**Data:**
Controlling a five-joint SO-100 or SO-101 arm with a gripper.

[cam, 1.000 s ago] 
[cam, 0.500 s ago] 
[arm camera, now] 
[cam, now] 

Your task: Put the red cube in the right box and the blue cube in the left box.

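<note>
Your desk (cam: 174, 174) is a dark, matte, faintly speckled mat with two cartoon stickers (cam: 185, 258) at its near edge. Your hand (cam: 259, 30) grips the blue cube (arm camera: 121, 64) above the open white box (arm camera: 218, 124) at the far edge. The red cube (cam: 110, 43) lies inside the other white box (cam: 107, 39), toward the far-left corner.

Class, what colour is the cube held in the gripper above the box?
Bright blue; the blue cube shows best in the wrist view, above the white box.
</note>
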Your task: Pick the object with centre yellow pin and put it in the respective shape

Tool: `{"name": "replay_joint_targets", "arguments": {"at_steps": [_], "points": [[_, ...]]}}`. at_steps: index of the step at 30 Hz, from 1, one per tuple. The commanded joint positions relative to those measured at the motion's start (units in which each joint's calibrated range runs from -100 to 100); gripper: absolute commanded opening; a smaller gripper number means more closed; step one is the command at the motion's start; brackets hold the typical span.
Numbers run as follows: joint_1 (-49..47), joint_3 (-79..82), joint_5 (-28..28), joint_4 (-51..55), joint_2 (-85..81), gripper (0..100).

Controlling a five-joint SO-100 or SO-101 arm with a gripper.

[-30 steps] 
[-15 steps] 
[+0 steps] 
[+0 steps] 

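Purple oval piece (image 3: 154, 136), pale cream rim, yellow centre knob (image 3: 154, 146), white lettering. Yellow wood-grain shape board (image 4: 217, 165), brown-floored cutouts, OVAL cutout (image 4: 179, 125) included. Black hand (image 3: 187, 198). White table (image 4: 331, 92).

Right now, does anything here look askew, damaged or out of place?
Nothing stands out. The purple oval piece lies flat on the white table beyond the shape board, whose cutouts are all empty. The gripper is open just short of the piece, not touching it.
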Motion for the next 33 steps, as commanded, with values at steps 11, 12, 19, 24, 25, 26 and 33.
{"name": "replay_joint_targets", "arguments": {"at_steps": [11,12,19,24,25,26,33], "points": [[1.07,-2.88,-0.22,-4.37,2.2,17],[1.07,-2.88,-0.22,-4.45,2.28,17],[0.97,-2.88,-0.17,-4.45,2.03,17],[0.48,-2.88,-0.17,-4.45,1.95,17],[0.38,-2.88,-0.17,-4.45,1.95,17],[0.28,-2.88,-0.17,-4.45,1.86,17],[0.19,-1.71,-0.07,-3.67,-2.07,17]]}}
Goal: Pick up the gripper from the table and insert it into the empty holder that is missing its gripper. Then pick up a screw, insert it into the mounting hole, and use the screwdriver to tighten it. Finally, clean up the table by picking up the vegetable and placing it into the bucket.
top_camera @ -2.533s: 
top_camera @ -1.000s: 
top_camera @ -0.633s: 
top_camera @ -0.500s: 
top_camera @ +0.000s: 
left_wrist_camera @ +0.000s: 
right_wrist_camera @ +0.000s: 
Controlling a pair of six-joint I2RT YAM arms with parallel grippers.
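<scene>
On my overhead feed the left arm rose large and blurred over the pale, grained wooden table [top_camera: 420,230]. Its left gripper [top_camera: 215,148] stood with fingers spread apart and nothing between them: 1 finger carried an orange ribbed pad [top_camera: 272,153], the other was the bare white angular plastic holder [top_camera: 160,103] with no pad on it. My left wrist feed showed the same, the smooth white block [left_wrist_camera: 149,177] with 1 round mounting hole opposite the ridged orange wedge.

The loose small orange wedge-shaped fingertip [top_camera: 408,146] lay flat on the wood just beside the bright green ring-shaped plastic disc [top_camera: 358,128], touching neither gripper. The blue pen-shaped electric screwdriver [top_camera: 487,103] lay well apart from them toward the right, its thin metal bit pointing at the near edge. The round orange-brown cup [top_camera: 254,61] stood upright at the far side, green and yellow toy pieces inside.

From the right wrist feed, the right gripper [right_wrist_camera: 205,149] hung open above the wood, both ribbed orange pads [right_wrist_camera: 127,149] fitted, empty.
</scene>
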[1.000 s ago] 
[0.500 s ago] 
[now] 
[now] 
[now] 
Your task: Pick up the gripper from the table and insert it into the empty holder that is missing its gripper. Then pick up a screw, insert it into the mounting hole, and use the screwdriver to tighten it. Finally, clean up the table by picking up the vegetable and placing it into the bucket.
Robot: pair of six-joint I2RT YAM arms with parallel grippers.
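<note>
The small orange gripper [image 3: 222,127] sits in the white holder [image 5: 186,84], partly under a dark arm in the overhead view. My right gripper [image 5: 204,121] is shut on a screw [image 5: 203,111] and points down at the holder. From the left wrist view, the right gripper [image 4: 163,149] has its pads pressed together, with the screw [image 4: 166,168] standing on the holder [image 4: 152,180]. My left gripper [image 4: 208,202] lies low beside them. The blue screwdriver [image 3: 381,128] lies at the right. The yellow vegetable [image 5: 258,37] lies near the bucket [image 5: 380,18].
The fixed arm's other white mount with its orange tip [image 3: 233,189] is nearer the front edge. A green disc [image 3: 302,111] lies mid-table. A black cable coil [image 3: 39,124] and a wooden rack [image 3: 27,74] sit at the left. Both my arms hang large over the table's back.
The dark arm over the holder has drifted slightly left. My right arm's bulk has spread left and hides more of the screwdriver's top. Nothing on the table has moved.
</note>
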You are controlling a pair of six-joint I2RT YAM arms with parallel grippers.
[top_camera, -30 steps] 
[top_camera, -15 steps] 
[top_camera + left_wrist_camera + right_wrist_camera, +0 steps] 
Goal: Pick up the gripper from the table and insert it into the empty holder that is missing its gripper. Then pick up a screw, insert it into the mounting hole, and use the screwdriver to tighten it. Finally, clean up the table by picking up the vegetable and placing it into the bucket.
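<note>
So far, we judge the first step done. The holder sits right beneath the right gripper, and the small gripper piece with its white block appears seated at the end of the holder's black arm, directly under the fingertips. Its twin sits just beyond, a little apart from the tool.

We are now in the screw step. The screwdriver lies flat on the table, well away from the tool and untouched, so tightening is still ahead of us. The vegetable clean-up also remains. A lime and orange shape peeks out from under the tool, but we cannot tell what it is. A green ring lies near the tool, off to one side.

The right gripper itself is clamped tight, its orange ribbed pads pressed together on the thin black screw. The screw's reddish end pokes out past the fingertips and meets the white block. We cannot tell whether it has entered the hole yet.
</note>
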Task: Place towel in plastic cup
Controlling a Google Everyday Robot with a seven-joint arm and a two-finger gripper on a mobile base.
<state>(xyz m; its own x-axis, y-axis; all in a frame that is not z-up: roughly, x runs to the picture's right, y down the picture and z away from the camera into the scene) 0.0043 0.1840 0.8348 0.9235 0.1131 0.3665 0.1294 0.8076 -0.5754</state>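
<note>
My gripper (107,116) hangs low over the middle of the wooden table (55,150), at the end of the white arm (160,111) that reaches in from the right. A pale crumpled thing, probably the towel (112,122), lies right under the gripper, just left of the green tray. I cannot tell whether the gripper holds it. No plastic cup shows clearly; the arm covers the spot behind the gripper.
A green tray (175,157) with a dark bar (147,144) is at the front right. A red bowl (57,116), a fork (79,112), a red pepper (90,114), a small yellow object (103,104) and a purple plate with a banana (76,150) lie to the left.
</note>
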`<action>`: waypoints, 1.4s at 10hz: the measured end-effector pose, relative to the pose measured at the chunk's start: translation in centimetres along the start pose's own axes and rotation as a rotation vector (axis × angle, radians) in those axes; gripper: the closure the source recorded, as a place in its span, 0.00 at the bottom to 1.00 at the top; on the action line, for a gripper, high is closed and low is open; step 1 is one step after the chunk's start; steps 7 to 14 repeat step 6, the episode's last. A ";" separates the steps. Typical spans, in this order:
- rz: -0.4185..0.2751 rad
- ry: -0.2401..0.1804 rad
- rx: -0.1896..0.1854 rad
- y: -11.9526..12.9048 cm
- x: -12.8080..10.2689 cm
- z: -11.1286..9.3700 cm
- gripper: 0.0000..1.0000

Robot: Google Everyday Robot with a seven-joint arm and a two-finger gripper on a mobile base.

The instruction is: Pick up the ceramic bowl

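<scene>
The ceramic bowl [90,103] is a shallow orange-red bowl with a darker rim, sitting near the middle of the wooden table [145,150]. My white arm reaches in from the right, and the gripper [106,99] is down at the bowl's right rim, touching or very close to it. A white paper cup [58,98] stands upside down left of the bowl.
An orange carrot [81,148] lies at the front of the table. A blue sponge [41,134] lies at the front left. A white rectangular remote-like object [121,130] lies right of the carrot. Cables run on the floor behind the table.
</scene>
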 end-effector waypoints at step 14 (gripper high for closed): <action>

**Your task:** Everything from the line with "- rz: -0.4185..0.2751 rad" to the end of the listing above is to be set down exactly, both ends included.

**Answer box:**
- rz: -0.4185..0.2751 rad
- ry: -0.2401..0.1804 rad
- rx: -0.1896..0.1854 rad
- y: -11.9526..12.9048 cm
- x: -12.8080..10.2689 cm
- z: -11.1286..9.3700 cm
- gripper: 0.0000..1.0000

Robot: Google Everyday Robot with a seven-joint arm and a two-finger gripper on a mobile base.

The instruction is: Pick up the ceramic bowl

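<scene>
The ceramic bowl [90,103] is a shallow orange-red bowl with a darker rim, sitting near the middle of the wooden table [145,150]. My white arm reaches in from the right, and the gripper [106,99] is down at the bowl's right rim, touching or very close to it. A white paper cup [58,98] stands upside down left of the bowl.
An orange carrot [81,148] lies at the front of the table. A blue sponge [41,134] lies at the front left. A white rectangular remote-like object [121,130] lies right of the carrot. Cables run on the floor behind the table.
</scene>
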 end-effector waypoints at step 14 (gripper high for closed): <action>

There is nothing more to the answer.